▶ _Task objective_:
Using the listing below, work out how many lines carry the word "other", and state nothing but that number.

----------------------------------------

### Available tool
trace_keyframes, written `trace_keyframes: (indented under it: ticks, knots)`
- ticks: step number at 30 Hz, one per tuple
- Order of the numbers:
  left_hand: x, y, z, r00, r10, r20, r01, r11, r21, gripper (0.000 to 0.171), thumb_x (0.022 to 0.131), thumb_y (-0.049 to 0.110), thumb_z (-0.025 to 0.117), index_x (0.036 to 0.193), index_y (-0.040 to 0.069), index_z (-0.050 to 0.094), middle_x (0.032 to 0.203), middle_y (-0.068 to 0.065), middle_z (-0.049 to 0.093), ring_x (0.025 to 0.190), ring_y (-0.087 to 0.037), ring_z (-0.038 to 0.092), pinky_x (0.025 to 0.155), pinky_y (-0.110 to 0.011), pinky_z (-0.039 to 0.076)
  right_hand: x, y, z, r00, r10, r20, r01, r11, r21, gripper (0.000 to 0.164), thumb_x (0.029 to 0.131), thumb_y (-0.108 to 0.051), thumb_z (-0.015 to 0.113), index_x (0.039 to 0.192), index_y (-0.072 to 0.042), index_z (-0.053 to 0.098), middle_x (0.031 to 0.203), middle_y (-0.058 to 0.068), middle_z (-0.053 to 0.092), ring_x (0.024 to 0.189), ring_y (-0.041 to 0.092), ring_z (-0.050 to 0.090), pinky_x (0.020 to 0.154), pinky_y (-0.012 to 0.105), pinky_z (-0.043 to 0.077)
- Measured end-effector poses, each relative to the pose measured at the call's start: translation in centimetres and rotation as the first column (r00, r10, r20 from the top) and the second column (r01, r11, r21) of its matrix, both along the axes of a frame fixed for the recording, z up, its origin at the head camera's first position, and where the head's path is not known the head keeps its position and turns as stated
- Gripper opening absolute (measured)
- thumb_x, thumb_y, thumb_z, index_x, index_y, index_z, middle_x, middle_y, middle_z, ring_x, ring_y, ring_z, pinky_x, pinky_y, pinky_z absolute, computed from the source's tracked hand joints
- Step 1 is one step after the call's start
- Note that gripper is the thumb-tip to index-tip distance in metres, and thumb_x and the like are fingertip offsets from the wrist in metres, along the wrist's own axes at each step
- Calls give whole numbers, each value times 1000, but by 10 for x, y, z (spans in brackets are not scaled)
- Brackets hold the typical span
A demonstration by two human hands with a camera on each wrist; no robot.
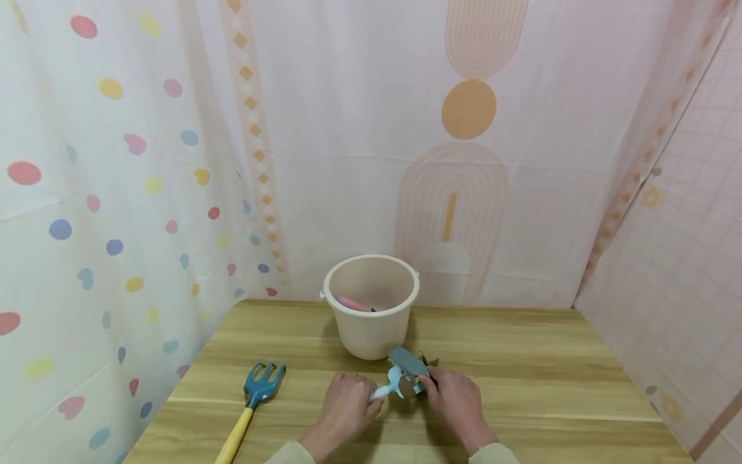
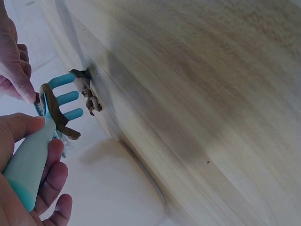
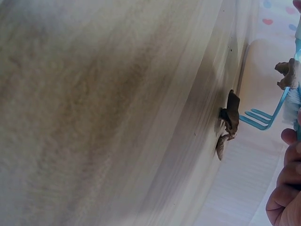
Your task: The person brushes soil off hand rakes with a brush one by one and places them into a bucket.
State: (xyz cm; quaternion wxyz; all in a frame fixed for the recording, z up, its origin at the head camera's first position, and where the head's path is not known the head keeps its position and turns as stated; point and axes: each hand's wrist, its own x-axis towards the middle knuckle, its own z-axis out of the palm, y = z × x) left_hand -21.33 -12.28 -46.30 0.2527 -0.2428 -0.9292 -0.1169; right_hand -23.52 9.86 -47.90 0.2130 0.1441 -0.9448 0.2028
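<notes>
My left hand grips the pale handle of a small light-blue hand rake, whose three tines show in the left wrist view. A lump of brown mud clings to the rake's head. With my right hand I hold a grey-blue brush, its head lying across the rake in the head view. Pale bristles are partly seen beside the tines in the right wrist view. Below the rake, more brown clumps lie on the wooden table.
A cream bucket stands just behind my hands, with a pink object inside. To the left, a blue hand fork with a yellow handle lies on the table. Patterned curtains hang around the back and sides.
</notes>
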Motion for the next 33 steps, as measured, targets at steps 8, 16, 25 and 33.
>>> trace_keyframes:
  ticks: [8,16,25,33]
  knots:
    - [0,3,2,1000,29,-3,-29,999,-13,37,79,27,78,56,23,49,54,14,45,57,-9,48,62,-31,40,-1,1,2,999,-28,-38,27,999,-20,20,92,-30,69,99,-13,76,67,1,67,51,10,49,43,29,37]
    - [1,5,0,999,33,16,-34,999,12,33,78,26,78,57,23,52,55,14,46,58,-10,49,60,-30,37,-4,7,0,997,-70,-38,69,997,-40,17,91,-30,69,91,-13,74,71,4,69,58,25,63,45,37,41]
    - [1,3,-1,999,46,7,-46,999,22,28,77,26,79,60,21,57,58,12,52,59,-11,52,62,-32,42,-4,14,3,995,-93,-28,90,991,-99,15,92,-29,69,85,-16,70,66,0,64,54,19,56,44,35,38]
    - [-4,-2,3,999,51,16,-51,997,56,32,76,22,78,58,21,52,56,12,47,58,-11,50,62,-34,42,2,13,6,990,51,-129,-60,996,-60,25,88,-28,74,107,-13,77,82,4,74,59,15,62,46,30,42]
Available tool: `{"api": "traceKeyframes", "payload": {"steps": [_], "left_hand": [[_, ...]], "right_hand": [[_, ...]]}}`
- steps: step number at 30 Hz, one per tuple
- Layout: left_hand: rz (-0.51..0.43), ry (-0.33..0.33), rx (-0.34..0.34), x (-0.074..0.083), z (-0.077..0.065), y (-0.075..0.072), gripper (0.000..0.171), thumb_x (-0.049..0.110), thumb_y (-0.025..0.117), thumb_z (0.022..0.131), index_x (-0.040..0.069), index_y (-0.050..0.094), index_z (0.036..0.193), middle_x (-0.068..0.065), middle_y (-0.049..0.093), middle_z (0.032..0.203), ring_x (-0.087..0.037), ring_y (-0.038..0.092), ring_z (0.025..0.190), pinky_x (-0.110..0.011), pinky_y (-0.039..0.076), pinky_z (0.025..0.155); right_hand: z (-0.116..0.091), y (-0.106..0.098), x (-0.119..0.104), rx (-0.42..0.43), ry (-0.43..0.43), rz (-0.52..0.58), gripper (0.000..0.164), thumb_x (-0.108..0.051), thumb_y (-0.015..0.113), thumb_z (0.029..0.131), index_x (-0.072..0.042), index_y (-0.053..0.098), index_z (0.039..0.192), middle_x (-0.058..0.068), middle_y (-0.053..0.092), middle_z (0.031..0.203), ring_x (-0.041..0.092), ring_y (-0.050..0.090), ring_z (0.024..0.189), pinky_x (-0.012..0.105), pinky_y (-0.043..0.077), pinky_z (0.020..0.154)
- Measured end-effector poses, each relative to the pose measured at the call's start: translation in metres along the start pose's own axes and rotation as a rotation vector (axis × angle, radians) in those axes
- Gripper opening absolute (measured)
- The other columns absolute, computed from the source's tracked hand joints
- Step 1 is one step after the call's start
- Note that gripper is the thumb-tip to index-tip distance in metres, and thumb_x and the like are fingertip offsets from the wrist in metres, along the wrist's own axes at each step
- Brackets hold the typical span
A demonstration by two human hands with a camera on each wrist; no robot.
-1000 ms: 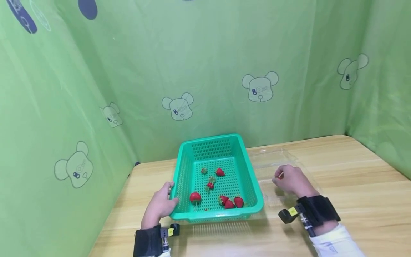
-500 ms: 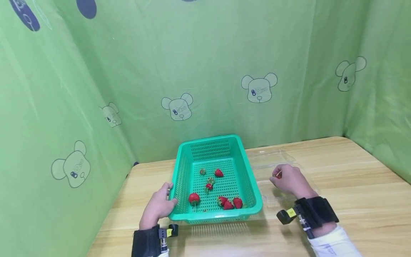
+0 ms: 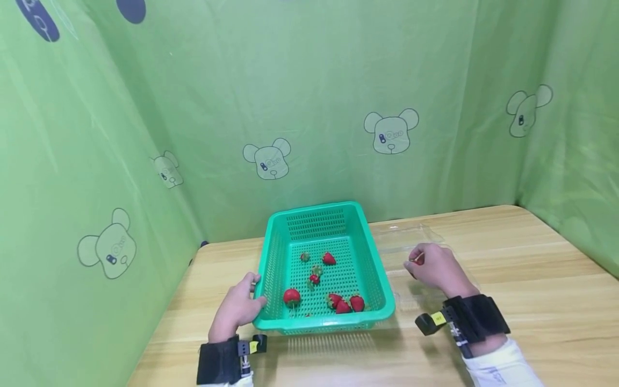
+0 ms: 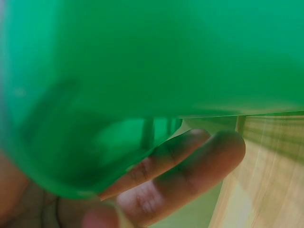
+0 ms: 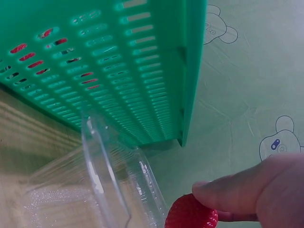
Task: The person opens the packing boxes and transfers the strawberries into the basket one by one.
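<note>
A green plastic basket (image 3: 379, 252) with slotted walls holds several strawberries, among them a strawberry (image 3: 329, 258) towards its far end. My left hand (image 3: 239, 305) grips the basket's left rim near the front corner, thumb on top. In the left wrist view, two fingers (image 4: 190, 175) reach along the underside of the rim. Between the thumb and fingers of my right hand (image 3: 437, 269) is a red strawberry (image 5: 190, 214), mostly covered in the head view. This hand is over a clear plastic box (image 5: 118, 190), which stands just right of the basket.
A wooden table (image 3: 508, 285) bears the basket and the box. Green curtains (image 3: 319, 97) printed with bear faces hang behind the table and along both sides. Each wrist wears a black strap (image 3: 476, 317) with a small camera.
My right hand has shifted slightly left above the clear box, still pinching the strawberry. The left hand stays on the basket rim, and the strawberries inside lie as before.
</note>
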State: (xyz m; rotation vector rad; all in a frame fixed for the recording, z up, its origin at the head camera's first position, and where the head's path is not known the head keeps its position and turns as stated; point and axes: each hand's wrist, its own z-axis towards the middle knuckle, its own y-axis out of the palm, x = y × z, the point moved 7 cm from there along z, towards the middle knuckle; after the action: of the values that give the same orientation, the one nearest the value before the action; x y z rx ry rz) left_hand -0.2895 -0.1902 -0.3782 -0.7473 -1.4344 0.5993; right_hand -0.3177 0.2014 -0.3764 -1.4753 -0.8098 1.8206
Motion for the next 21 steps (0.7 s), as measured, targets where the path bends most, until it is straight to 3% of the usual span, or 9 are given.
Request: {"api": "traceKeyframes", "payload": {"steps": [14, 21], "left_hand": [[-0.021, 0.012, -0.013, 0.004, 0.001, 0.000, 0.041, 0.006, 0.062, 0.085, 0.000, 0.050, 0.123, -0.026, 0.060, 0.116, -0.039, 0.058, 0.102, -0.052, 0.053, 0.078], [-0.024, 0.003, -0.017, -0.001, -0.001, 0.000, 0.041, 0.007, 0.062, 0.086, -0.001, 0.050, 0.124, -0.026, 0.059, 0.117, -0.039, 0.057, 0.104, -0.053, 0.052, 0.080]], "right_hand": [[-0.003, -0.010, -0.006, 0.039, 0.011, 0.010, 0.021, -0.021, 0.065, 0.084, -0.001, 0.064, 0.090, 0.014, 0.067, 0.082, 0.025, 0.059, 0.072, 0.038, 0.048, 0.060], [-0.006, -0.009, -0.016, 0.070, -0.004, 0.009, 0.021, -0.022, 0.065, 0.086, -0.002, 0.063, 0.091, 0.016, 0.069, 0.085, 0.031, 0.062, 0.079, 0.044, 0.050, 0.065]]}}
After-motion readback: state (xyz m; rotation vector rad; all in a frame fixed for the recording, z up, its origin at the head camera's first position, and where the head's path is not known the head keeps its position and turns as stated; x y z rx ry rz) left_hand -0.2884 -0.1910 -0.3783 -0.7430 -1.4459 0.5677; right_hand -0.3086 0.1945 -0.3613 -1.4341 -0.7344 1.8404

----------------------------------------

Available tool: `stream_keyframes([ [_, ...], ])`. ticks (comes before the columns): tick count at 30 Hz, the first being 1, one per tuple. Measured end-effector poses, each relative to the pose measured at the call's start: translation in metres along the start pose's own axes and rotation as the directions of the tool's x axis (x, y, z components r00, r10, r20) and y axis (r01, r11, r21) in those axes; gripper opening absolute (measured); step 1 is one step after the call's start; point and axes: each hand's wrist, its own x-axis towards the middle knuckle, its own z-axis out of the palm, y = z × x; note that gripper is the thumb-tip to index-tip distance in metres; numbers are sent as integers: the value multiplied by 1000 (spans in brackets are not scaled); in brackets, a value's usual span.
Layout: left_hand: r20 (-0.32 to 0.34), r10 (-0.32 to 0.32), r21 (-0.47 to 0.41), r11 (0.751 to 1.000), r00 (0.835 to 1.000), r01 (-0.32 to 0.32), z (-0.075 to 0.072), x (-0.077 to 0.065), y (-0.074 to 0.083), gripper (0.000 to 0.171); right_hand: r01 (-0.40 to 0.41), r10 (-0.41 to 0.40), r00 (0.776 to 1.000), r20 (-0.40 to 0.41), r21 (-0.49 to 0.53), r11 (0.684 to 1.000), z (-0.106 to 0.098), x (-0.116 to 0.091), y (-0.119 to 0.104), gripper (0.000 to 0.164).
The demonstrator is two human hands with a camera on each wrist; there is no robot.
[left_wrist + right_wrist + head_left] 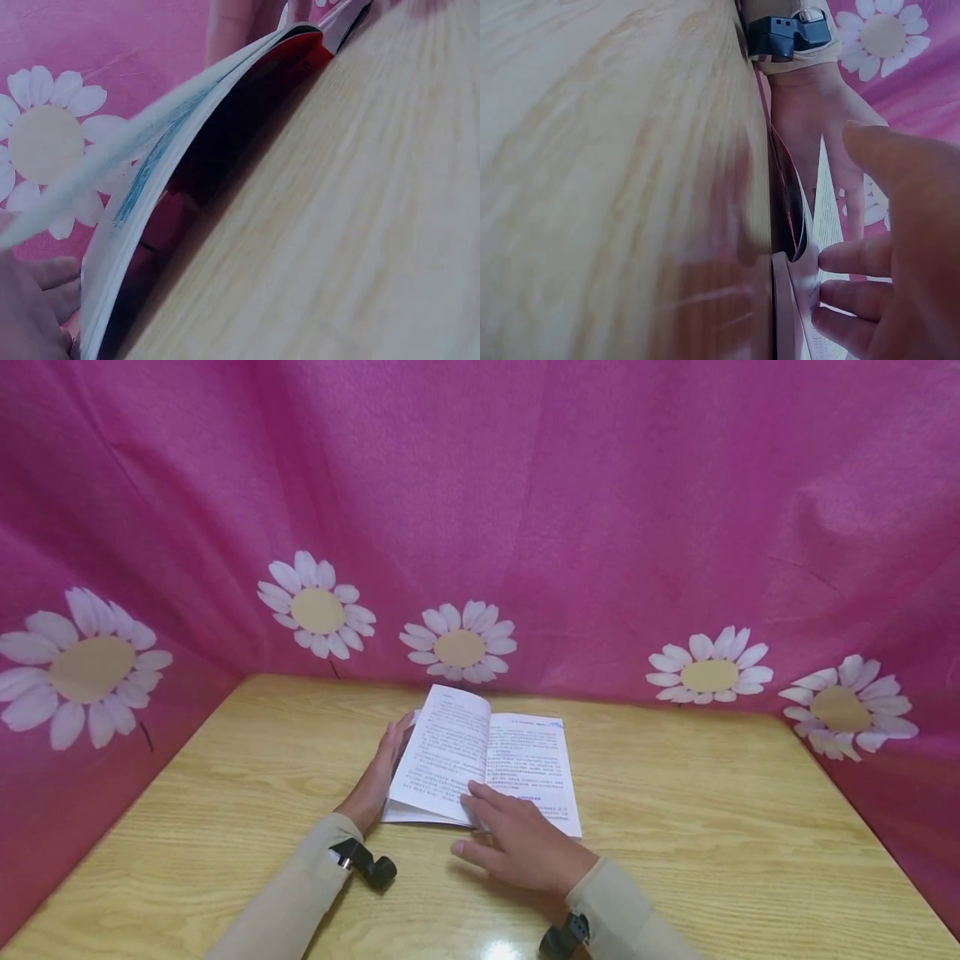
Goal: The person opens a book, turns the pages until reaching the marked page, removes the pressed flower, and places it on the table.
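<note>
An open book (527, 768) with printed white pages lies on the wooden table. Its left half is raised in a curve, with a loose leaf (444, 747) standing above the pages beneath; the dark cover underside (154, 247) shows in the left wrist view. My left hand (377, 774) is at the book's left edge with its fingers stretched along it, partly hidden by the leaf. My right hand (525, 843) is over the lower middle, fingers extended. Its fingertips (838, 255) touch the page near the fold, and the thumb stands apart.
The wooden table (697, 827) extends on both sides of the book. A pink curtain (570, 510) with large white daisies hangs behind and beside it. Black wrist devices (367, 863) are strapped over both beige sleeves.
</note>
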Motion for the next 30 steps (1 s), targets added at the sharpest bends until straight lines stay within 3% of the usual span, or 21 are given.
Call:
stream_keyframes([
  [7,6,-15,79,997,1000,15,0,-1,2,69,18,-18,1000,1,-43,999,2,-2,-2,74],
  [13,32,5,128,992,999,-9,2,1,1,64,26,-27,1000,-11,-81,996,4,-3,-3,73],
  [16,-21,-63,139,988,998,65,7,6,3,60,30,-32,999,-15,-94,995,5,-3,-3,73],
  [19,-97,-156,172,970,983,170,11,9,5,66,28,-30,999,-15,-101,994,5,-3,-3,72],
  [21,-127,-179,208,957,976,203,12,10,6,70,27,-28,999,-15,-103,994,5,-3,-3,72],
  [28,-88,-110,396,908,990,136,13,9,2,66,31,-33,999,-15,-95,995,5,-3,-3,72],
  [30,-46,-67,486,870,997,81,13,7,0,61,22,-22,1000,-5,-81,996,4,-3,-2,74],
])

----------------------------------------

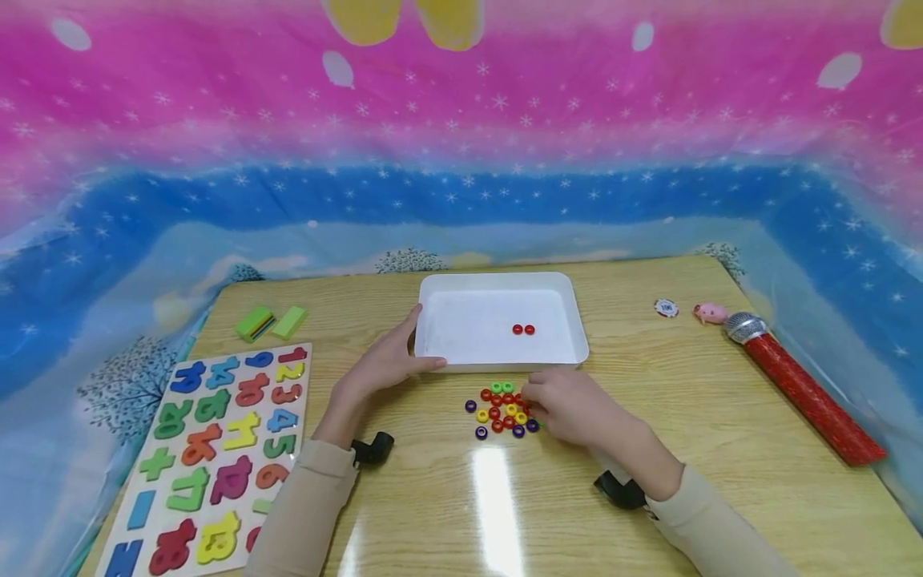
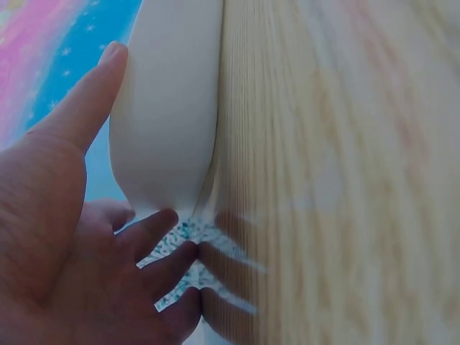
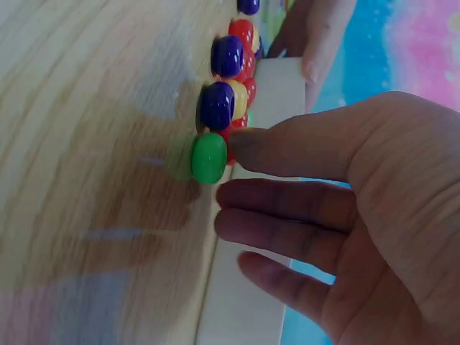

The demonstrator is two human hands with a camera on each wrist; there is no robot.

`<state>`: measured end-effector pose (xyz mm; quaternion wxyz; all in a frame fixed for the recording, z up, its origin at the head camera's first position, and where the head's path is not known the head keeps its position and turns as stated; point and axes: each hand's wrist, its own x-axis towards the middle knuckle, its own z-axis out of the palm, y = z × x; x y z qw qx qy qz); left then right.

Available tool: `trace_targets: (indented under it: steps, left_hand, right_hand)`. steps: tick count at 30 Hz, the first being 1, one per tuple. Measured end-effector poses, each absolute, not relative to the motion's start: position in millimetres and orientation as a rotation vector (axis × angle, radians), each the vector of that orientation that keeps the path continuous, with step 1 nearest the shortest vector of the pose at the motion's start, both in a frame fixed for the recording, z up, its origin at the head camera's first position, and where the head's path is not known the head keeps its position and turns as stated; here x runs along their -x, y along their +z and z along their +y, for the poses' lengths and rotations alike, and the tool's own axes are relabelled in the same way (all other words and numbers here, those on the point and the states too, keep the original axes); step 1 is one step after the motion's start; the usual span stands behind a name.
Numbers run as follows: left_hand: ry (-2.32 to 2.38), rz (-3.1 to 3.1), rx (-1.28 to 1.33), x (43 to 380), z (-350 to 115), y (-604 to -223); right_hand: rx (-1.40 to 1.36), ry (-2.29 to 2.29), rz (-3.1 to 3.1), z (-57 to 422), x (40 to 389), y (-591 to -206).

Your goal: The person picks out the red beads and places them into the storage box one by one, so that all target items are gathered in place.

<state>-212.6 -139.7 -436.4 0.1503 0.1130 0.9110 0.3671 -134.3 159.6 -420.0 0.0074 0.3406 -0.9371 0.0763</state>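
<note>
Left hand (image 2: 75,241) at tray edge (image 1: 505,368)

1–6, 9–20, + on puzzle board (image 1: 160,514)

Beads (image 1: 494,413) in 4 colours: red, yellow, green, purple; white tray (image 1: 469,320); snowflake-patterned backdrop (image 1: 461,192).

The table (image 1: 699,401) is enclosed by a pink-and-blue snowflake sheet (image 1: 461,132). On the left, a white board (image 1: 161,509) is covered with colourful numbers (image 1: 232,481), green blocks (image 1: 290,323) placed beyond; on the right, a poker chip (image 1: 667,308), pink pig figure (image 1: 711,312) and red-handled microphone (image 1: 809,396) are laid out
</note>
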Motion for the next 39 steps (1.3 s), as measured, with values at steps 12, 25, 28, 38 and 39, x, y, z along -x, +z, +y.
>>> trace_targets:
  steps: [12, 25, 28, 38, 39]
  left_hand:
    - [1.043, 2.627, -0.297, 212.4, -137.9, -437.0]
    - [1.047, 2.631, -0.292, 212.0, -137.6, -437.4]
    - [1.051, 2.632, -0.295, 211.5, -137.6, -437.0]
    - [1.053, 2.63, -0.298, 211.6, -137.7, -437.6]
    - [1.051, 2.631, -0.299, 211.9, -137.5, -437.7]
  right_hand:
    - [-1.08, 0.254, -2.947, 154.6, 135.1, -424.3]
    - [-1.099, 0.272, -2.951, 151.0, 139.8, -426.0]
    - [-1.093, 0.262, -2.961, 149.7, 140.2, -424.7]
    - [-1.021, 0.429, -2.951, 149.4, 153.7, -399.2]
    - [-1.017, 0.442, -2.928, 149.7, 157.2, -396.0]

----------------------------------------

▶ _Exercise output_:
2